Agencies, Jakarta – Bank Indonesia said on Monday it would "intervene aggressively" in domestic foreign exchange markets when they re-open on Tuesday for the first time since new US tariffs were announced.
Markets in Indonesia have been closed since March 28 for public holidays, and trading will resume on Tuesday, April 8. Before the break, the rupiah had already been under pressure, dropping to its lowest levels since the 1998 financial crisis.
Bank Indonesia said in a statement the intervention would come in the spot and non-deliverable forward markets, as well as in secondary bond markets, adding that it had already intervened offshore in Asia, European and New York markets.
"Bank Indonesia's series of measures are aimed at stabilising the rupiah exchange rate and maintaining the confidence of market participants and investors in Indonesia," the statement said.
It also said it will optimise rupiah liquidity instruments to ensure adequate liquidity in the money market and with domestic banks.
Global markets plunged Monday after China hammered the United States with its own hefty tariffs, ramping up a trade war many fear could spark a recession.

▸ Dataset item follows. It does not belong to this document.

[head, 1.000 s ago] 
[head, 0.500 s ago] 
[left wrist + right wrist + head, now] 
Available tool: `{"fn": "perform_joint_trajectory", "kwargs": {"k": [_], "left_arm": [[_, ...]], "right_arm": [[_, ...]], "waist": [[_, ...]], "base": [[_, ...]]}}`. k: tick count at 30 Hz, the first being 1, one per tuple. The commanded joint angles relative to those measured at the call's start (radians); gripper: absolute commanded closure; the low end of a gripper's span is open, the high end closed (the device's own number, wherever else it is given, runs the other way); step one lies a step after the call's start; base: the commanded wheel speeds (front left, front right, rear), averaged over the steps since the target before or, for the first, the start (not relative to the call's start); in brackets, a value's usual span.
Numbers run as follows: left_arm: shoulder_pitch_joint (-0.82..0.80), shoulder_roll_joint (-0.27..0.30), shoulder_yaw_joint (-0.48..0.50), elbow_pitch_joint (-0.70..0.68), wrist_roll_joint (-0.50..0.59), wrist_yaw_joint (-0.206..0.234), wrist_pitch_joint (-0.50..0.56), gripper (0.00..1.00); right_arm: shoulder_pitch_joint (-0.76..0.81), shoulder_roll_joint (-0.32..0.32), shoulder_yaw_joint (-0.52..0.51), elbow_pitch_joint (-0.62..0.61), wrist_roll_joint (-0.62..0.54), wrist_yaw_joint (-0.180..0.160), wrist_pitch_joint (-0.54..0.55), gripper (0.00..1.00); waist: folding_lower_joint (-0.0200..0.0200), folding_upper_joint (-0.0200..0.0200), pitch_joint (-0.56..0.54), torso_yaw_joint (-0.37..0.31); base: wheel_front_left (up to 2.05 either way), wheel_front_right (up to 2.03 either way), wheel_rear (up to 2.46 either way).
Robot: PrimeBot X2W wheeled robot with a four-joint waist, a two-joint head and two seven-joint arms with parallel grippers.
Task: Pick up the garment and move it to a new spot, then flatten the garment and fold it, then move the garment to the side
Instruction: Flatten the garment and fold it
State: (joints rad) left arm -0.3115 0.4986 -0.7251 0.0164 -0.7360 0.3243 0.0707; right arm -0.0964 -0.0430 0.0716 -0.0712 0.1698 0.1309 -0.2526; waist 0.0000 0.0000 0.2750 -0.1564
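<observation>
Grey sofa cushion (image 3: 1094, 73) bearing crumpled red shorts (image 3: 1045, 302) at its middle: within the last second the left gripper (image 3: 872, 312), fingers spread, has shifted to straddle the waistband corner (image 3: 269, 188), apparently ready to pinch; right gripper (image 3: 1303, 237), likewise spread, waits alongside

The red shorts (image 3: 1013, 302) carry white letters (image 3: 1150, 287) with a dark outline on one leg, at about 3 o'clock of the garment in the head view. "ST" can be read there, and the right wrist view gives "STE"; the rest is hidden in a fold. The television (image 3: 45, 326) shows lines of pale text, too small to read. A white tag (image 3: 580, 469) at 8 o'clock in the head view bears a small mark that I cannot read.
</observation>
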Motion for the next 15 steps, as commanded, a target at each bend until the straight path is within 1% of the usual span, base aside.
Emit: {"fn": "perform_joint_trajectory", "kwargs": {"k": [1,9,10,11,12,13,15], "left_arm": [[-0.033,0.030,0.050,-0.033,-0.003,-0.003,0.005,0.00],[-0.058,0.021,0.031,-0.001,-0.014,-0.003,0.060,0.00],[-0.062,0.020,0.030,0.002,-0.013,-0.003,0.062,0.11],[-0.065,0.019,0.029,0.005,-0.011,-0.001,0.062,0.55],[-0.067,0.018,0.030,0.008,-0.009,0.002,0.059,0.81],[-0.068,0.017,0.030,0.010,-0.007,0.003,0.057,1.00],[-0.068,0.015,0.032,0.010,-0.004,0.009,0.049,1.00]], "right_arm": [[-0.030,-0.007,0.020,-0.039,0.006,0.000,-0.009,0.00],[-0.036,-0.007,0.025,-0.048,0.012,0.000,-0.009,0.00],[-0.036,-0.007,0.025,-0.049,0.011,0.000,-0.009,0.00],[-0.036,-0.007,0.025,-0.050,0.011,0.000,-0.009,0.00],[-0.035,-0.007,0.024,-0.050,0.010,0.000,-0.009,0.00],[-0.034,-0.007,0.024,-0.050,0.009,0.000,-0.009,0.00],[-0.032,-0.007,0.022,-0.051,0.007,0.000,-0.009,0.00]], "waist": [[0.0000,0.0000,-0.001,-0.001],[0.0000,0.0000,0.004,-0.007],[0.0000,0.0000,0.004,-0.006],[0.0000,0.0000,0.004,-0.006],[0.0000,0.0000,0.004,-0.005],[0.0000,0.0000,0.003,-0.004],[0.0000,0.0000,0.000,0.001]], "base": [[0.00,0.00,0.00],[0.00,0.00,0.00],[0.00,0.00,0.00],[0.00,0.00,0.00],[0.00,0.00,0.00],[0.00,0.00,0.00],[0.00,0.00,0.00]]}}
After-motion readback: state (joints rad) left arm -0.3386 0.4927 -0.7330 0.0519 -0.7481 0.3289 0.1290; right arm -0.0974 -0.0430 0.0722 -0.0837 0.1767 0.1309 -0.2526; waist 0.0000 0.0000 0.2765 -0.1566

The central bank's board of governors agreed Monday to intervene in the offshore markets in Asia, Europe and New York to stabilise the currency, citing "intense global pressures" against the rupiah.

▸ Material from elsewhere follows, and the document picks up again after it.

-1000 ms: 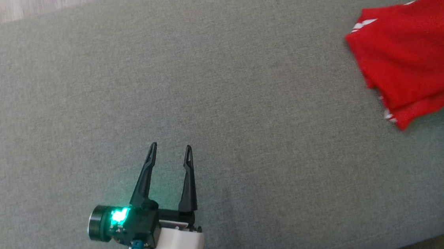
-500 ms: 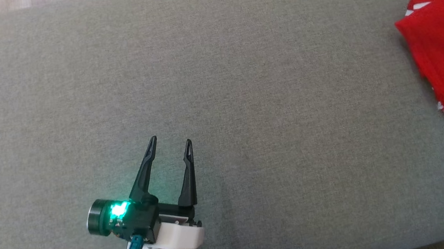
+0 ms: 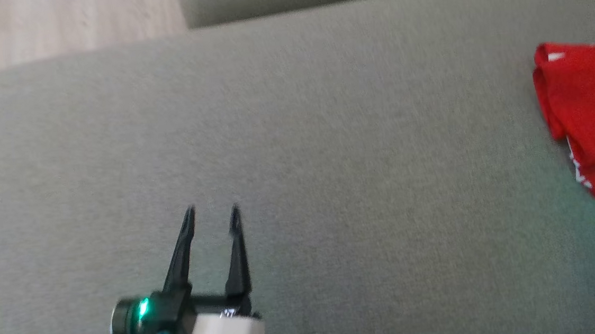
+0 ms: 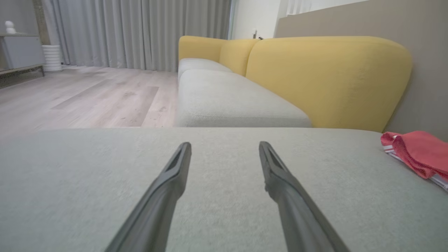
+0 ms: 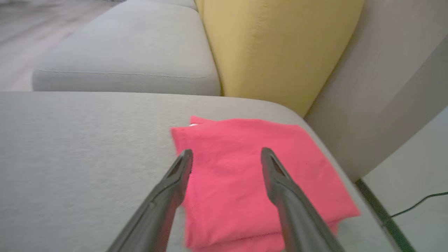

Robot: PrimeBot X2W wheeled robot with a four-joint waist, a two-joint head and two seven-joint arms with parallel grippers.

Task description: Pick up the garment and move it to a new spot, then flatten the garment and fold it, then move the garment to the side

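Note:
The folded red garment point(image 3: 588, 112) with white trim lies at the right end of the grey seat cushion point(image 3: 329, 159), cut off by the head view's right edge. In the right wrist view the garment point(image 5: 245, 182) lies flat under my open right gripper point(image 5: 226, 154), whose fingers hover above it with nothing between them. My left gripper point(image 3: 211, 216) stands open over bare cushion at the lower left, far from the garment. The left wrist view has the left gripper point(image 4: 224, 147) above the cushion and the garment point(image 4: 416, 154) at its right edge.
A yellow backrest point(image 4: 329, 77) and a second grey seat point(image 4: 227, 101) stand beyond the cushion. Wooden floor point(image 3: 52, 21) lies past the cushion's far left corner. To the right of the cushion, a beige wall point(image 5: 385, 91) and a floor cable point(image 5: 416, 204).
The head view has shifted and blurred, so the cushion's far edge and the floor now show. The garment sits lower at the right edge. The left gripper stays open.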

"Bank Indonesia will also intervene aggressively in the domestic foreign exchange markets... after opening on 8th April 2025, while purchasing government securities (SBN) in the secondary market," it said in a statement.

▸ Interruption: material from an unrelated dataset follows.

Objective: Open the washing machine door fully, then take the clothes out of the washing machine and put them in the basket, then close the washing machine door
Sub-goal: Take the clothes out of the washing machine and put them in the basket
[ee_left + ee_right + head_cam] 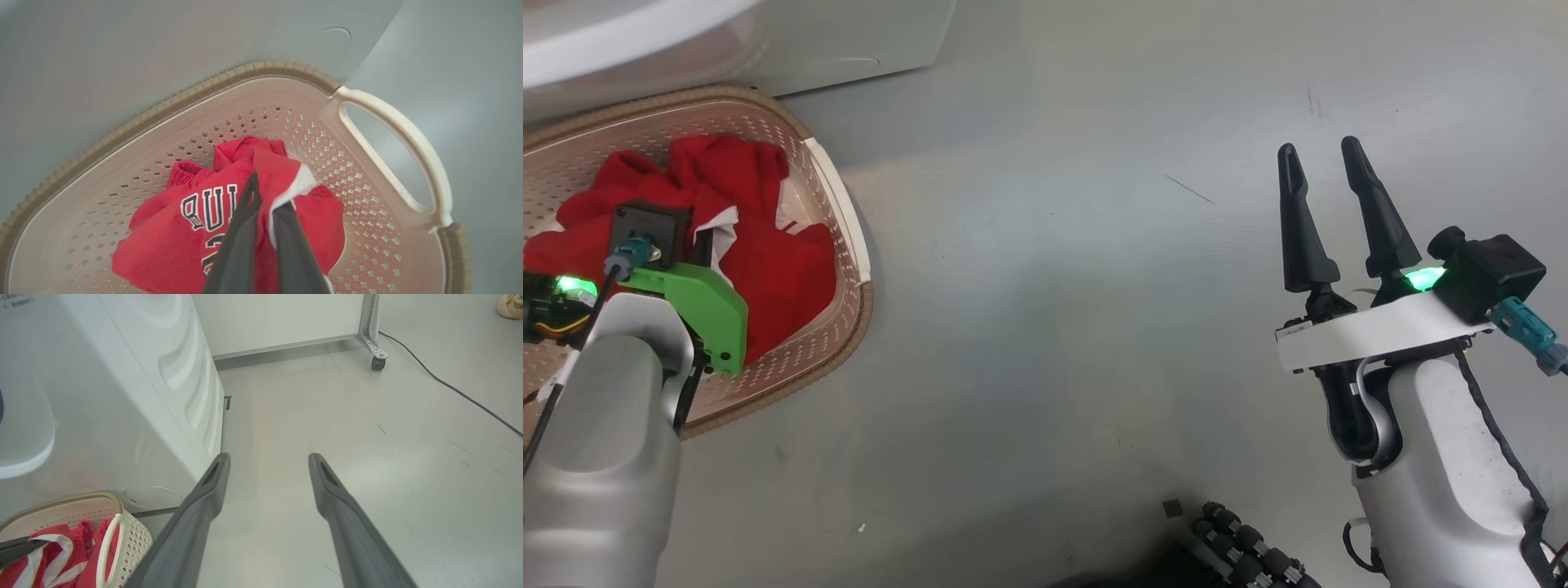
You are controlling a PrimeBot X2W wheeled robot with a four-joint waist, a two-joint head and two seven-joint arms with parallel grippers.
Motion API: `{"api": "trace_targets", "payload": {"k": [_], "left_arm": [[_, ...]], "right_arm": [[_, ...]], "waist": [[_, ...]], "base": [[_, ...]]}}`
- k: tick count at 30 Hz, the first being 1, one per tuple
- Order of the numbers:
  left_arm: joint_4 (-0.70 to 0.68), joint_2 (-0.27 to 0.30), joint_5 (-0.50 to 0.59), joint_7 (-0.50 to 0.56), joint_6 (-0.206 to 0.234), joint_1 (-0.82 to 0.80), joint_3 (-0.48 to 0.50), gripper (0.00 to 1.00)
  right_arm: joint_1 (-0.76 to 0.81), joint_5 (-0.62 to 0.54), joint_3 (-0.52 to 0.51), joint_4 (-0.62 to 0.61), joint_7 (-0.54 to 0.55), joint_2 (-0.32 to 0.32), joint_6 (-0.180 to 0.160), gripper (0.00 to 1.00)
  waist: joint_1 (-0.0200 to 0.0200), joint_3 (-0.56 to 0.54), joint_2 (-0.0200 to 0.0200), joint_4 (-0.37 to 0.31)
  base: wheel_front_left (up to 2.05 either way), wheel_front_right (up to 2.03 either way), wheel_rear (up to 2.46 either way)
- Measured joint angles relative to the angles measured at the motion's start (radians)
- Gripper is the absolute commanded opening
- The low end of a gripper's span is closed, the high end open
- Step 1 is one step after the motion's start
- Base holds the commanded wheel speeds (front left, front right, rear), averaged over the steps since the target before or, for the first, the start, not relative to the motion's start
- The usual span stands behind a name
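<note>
Clothes printed "BUL" lie in the basket; left gripper, pointing down, pinches them; right gripper hovers right, fingers apart.

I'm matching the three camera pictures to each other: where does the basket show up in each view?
Head view: the basket lies at the left edge, partly under the left arm.
Left wrist view: the basket spans most of the frame, seen from above.
Right wrist view: the basket sits in the lower left corner, beside the washing machine.
Shared landmark: the clothes, red, inside it.
</note>
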Motion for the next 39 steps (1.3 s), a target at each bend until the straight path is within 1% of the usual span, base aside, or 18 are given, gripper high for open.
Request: {"api": "trace_targets", "payload": {"k": [8,9,10,11,17,25,31,36,39], "left_arm": [[0.074,-0.01,0.017,0.001,-0.009,-0.019,-0.032,0.0],[0.08,-0.011,0.017,0.0,-0.009,-0.019,-0.032,0.04],[0.087,-0.012,0.017,0.0,-0.009,-0.02,-0.033,0.77],[0.094,-0.014,0.017,-0.001,-0.009,-0.023,-0.034,1.0],[0.138,-0.021,0.016,-0.019,-0.011,-0.035,-0.033,1.0],[0.172,-0.037,-0.001,-0.081,-0.015,-0.042,-0.028,1.0],[0.193,-0.06,0.007,-0.134,-0.019,-0.042,-0.055,1.0],[0.197,-0.077,0.008,-0.162,-0.02,-0.042,-0.066,1.0],[0.194,-0.096,0.007,-0.168,-0.022,-0.042,-0.077,1.0]], "right_arm": [[-0.01,0.0,-0.005,0.0,0.0,0.004,0.0,1.0],[-0.01,0.0,-0.006,0.0,0.0,0.004,0.0,1.0],[-0.011,0.0,-0.006,0.0,0.0,0.005,0.0,1.0],[-0.011,0.0,-0.007,0.0,0.0,0.005,0.0,1.0],[-0.012,0.0,-0.018,0.005,-0.005,0.006,0.0,1.0],[-0.012,-0.002,-0.021,0.017,-0.005,0.007,0.0,1.0],[-0.012,-0.011,-0.026,0.024,-0.005,0.007,0.0,1.0],[-0.012,-0.012,-0.022,0.039,-0.005,0.006,0.0,1.0],[-0.012,-0.014,-0.026,0.046,-0.005,0.001,0.0,1.0]], "waist": [[0.0,0.021,0.0,-0.012],[0.0,0.021,0.0,-0.011],[0.0,0.021,0.0,-0.011],[0.0,0.021,0.0,-0.01],[0.0,0.011,0.0,-0.001],[0.0,-0.026,0.0,0.016],[0.0,-0.071,0.0,0.035],[0.0,-0.119,0.0,0.057],[0.0,-0.151,0.0,0.073]], "base": [[0.0,0.0,0.0],[0.0,0.0,0.0],[0.0,0.0,0.0],[0.0,0.0,0.0],[0.0,0.0,0.0],[0.0,0.0,0.0],[0.0,0.0,0.0],[0.0,0.0,0.0],[0.0,0.0,0.0]]}}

Trump's "Liberation Day" announcement saw the archipelago nation hit with an additional 32 percent levy on its goods, higher than the baseline 10 percent for all countries and more than Southeast Asian neighbours Malaysia, Singapore and the Philippines.
President Prabowo Subianto said Monday the country would negotiate with Washington to ask for a better deal.
The United States is one of Indonesia's top trading partners, and Jakarta enjoyed a $16.8 billion trade surplus with Washington last year, according to Indonesian government data.
Washington appears to have particularly taken aim at countries that the United States has a large trade deficit with.
Data from the US trade representative office shows Washington's goods trade deficit with Jakarta was $17.9 billion in 2024, up 5.4 percent on the year prior.
Cambodia, Laos and Vietnam were some of the worst-hit nations, being hit with tariffs of more than 40 percent.